Do CEOs make the best directors: many believe so, but there is no reliable research evidence to suggest that this is true.

AuthorLarcker, David
PositionBOARD COMPOSITION

BY MOST ACCOUNTS, the best directors should be those who are currently the CEOs of other corporations. Current (or "active") CEOs have an important mix of managerial, industry, and functional knowledge that equips them to advise and monitor other companies. They are uniquely positioned to gain the trust of and communicate with the CEO in a way that directors who lack this experience cannot. They can contribute to multiple areas of governance that are important for a firm's success, including development and vetting of the corporate strategy, risk management, internal talent development and CEO succession planning, performance measurement, and shareholder and stakeholder relations.

CEOs also have important intangible attributes such as leadership and decision-making skills, the ability to prioritize, the ability to lead in a crisis, and a strong work ethic. To this end, a survey by the National Association of Corporate Directors finds that CEO-level experience is the single most important functional background in recruiting a new director: 97% of respondents in the NACD's survey consider it "critical" or "important" professional experience when recruiting board candidates, a response rate far higher than for any other background.

For these reasons, it is not surprising that some of the most visible CEOs in America serve on the boards of other large corporations. For example, Charles Moorman (CEO of Norfolk Southern) is on the board of Chevron, Patricia Woertz (CEO of Archer Daniels Midland) is on the board of Procter & Gamble, and David Cote (CEO of Honeywell) served on the board of JPMorgan Chase. CEOs who sit on outside boards indicate that they gain considerable insights from these experiences that benefit their own organizations.

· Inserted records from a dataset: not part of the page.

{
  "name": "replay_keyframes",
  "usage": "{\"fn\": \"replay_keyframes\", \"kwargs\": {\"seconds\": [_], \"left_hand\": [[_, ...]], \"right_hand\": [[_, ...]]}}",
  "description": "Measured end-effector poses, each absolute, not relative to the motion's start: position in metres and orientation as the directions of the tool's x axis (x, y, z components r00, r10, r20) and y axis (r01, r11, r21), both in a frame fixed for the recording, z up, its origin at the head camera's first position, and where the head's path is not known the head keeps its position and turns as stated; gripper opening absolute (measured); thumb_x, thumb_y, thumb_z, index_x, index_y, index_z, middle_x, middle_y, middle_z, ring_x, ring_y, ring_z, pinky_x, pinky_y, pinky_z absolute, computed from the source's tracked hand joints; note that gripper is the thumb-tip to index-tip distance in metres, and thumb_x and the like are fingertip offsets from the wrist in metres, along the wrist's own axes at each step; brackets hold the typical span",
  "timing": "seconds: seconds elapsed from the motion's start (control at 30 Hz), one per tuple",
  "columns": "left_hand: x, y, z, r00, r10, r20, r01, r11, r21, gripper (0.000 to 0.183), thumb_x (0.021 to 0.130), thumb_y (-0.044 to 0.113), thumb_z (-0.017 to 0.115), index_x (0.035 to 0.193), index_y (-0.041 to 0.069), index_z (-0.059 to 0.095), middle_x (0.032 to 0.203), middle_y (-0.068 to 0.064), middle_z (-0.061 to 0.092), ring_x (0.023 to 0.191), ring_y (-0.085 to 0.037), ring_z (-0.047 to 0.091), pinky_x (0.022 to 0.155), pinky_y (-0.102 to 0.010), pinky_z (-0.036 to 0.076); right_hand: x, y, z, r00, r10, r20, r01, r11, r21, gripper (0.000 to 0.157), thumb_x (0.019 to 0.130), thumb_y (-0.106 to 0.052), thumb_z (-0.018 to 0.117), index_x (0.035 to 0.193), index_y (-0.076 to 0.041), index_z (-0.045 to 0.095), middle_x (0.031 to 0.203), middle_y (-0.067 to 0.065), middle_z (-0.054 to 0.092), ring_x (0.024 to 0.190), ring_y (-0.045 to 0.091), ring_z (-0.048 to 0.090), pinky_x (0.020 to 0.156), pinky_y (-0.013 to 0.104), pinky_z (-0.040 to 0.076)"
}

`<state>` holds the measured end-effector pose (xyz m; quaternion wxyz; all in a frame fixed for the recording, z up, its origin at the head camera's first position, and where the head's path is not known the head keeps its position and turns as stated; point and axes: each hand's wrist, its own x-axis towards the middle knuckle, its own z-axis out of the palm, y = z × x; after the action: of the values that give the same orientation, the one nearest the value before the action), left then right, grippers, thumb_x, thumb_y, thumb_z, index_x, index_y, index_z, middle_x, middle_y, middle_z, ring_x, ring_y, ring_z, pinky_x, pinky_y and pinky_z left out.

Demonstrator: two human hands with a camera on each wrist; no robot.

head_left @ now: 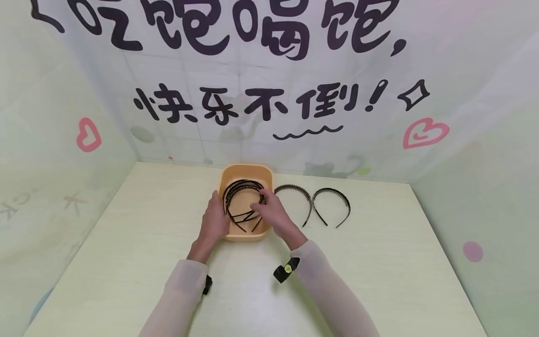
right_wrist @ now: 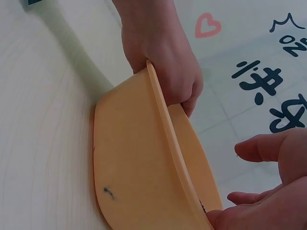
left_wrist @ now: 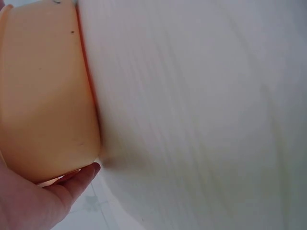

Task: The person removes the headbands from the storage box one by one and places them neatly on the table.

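An orange, round-cornered bin stands upright toward the far side of the table, with several dark, toothed headbands overlapping inside. Two matching ones, the middle headband and the right headband, lie flat to its right, arches far, tips near.

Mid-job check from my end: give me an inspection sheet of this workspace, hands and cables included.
Surface: pale wood-grain tabletop.
Job's things: orange rounded-rectangular plastic bin holding several black toothed headbands; one loose black headband lies right of it, another black headband farther right. Dark mark on the bin's outer wall.
Clutter: nothing seen.
Left hand: grips the bin's left side.
Right hand: over the bin's right rim, thumb apart from fingers; contact with headbands unclear.
Cables: nothing seen.
Surroundings: white wall with black lettering.
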<state>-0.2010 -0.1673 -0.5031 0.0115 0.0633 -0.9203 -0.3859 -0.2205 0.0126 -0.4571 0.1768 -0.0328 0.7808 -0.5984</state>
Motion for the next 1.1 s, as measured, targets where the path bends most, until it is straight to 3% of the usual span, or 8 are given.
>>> {"fn": "replay_keyframes", "kwargs": {"seconds": [0.17,0.37,0.57,0.8,0.97,1.1], "left_hand": [[-0.2008,-0.1672,-0.5031,-0.992,-0.122,-0.027,-0.105,0.694,0.712,0.076,0.092,-0.003,0.049,0.155,-0.007,0.007,0.149,-0.035,0.032,0.129,-0.050,0.044,0.104,-0.059,0.042],[-0.2009,-0.1676,-0.5026,-0.993,-0.119,-0.027,-0.102,0.690,0.717,0.076,0.091,-0.004,0.047,0.155,-0.007,0.007,0.149,-0.035,0.032,0.129,-0.050,0.045,0.102,-0.059,0.042],[-0.2007,-0.1672,-0.5028,-0.993,-0.121,-0.008,-0.089,0.689,0.720,0.074,0.090,-0.005,0.047,0.154,-0.007,0.010,0.145,-0.035,0.037,0.125,-0.050,0.048,0.099,-0.060,0.044],[-0.2005,-0.1672,-0.5028,-0.993,-0.120,0.002,-0.081,0.685,0.724,0.072,0.091,-0.005,0.049,0.153,-0.006,0.012,0.143,-0.035,0.039,0.123,-0.049,0.050,0.097,-0.060,0.046],[-0.2001,-0.1675,-0.5024,-0.993,-0.119,-0.012,-0.090,0.676,0.731,0.077,0.087,-0.007,0.047,0.154,-0.007,0.009,0.146,-0.035,0.035,0.126,-0.050,0.047,0.100,-0.060,0.044],[-0.1996,-0.1676,-0.5022,-0.993,-0.117,-0.017,-0.092,0.681,0.727,0.077,0.088,-0.007,0.047,0.154,-0.008,0.007,0.148,-0.036,0.033,0.128,-0.051,0.045,0.102,-0.060,0.043]], "right_hand": [[-0.2214,0.0123,-0.4564,-0.930,-0.265,-0.253,0.184,0.259,-0.948,0.063,0.096,-0.017,0.060,0.151,0.001,0.034,0.151,0.024,0.038,0.130,0.034,0.047,0.106,0.050,0.041],[-0.2224,0.0118,-0.4545,-0.934,-0.246,-0.259,0.205,0.225,-0.953,0.061,0.097,-0.016,0.059,0.151,0.001,0.034,0.158,0.021,0.031,0.146,0.035,0.030,0.115,0.049,0.032],[-0.2226,0.0104,-0.4544,-0.940,-0.239,-0.242,0.210,0.153,-0.966,0.062,0.096,-0.010,0.057,0.151,0.004,0.031,0.160,0.021,0.027,0.146,0.032,0.032,0.109,0.044,0.042],[-0.2246,0.0075,-0.4562,-0.944,-0.198,-0.265,0.253,0.085,-0.964,0.063,0.094,-0.004,0.057,0.150,0.003,0.032,0.153,0.027,0.036,0.118,0.038,0.060,0.101,0.042,0.049],[-0.2284,0.0061,-0.4583,-0.940,-0.185,-0.288,0.287,0.031,-0.957,0.062,0.093,-0.001,0.058,0.149,0.003,0.032,0.149,0.027,0.043,0.111,0.040,0.062,0.100,0.048,0.049],[-0.2302,0.0065,-0.4599,-0.939,-0.181,-0.293,0.293,0.027,-0.956,0.061,0.092,-0.002,0.060,0.148,0.002,0.034,0.143,0.026,0.050,0.097,0.031,0.065,0.097,0.048,0.050]]}}
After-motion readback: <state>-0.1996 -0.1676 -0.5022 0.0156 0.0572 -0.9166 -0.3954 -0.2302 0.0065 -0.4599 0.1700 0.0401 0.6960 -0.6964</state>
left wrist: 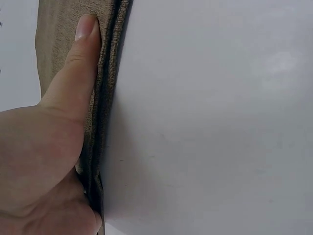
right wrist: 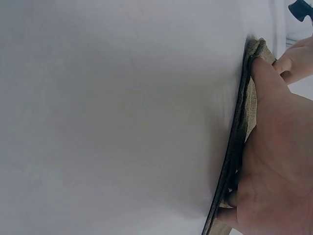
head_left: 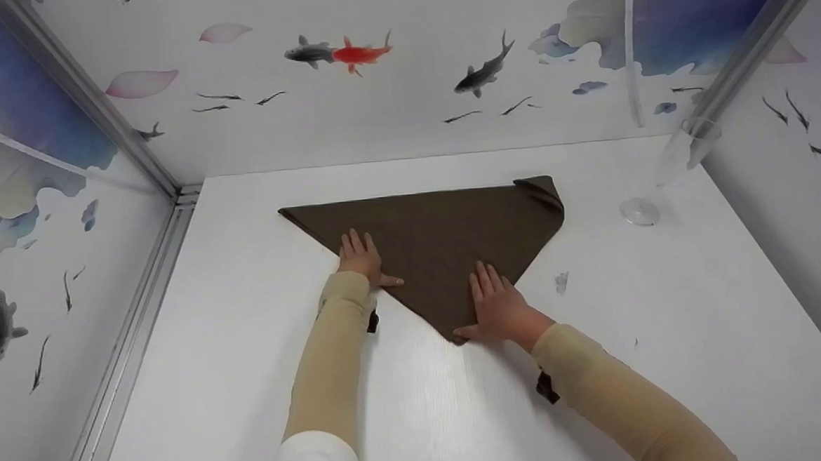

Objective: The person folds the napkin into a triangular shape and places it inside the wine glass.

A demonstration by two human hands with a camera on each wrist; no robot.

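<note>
A dark brown cloth (head_left: 439,236), folded into a rough triangle, lies on the white table, one point toward the person. Its far right corner is turned over in a small fold. My left hand (head_left: 361,260) rests on the cloth's left slanting edge, fingers straight and thumb spread along the edge. On the lower right edge, my right hand (head_left: 499,309) presses with straight fingers, its thumb by the near point. Stacked layers of the cloth edge (left wrist: 110,54) show beside the left thumb in the left wrist view. Under the right palm (right wrist: 279,147), the edge layers also show.
A clear stemmed glass (head_left: 640,211) stands at the table's back right. Printed panels with fish and petals rise behind the table (head_left: 247,323) and at both sides, joined by metal frame posts (head_left: 101,99). A small grey mark (head_left: 561,282) is right of the cloth.
</note>
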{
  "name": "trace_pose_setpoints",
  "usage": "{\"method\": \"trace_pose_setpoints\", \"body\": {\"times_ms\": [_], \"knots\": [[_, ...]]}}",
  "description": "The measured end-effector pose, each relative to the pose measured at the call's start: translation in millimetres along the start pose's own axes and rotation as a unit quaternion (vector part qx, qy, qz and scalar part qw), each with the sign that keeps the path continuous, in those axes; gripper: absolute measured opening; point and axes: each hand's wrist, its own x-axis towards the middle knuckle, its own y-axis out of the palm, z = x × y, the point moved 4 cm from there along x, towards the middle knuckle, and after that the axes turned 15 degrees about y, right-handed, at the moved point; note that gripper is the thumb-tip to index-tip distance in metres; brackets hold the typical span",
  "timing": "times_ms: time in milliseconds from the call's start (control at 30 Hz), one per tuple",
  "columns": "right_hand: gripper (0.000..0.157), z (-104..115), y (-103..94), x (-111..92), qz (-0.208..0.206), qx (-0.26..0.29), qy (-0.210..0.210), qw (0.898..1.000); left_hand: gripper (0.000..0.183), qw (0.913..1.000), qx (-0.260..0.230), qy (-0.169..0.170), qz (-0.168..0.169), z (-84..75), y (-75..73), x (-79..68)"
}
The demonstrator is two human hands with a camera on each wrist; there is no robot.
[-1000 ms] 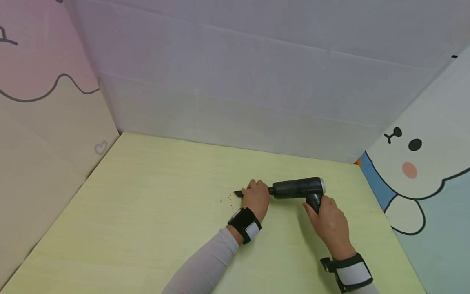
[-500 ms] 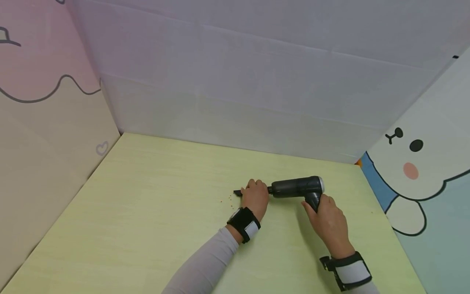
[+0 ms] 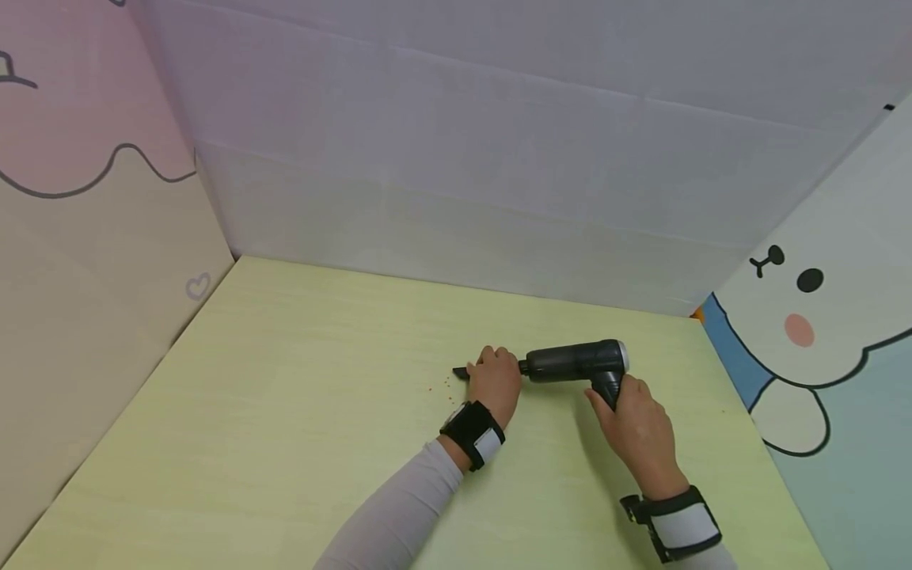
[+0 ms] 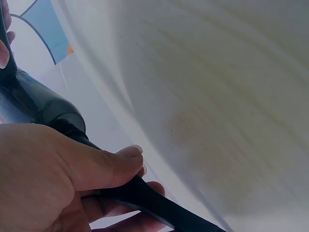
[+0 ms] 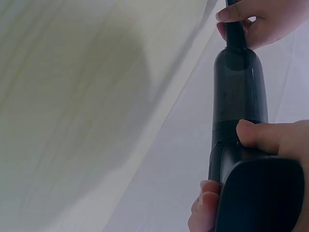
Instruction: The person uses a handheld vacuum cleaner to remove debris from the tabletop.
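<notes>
A black handheld vacuum cleaner (image 3: 566, 362) lies level over the table, its nozzle pointing left. My right hand (image 3: 641, 427) grips its handle (image 3: 607, 388) from the near side. In the right wrist view the thumb lies along the body, below the dark see-through dust cup (image 5: 240, 96). My left hand (image 3: 495, 385) holds the slim crevice nozzle (image 4: 149, 200) between thumb and fingers, close to where it joins the cup. The flat nozzle tip (image 3: 460, 373) sticks out past the left fingers, right beside several tiny orange-red crumbs (image 3: 431, 389) on the tabletop.
The pale yellow table (image 3: 285, 412) meets a whitish back wall (image 3: 456, 174). Side panels with cartoon prints stand at the left (image 3: 93, 261) and right (image 3: 841, 380). Both wrists carry black straps, the left one (image 3: 473, 435) above a light sleeve.
</notes>
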Motion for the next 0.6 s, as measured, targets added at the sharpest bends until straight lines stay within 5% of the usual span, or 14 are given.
{"method": "trace_pose_setpoints", "body": {"times_ms": [600], "knots": [[0.049,2.3,-2.0,-0.5,0.011,0.000,0.002,1.000,0.013,0.9999,-0.013,-0.010,0.002,2.2,-5.3,-1.7]]}}
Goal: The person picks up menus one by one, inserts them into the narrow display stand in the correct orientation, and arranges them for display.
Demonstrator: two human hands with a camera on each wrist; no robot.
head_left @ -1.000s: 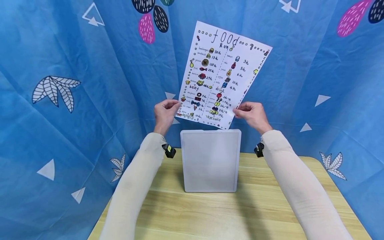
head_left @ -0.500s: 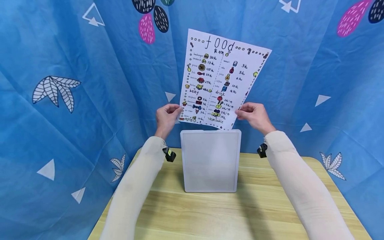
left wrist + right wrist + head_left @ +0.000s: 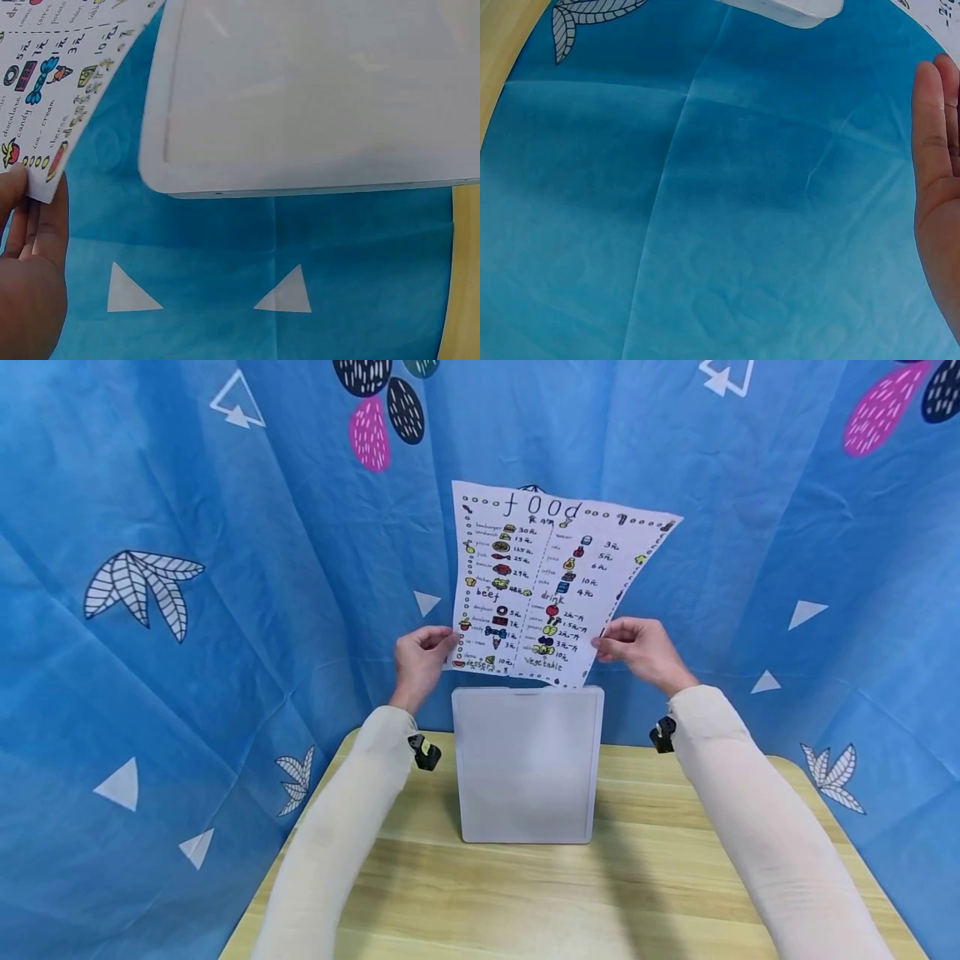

Precipitous decline in service

Over the last 10 years, however, the number of active CEOs serving as directors at other companies has declined quite precipitously. According to Spencer Stuart, active CEOs represented 41% of the pool of newly elected independent directors among S&P 500 companies in 2002. By 2012, that percentage fell to 25%. Active CEOs now sit on an average of only 0.6 outside boards, down from 1.2 a decade ago.

What accounts for this change? For one thing, more companies have adopted guidelines that limit (or prohibit) outside directorships for their current CEO. Almost three-quarters of companies now limit the number of outside board seats that their CEOs may serve on. These types of policies...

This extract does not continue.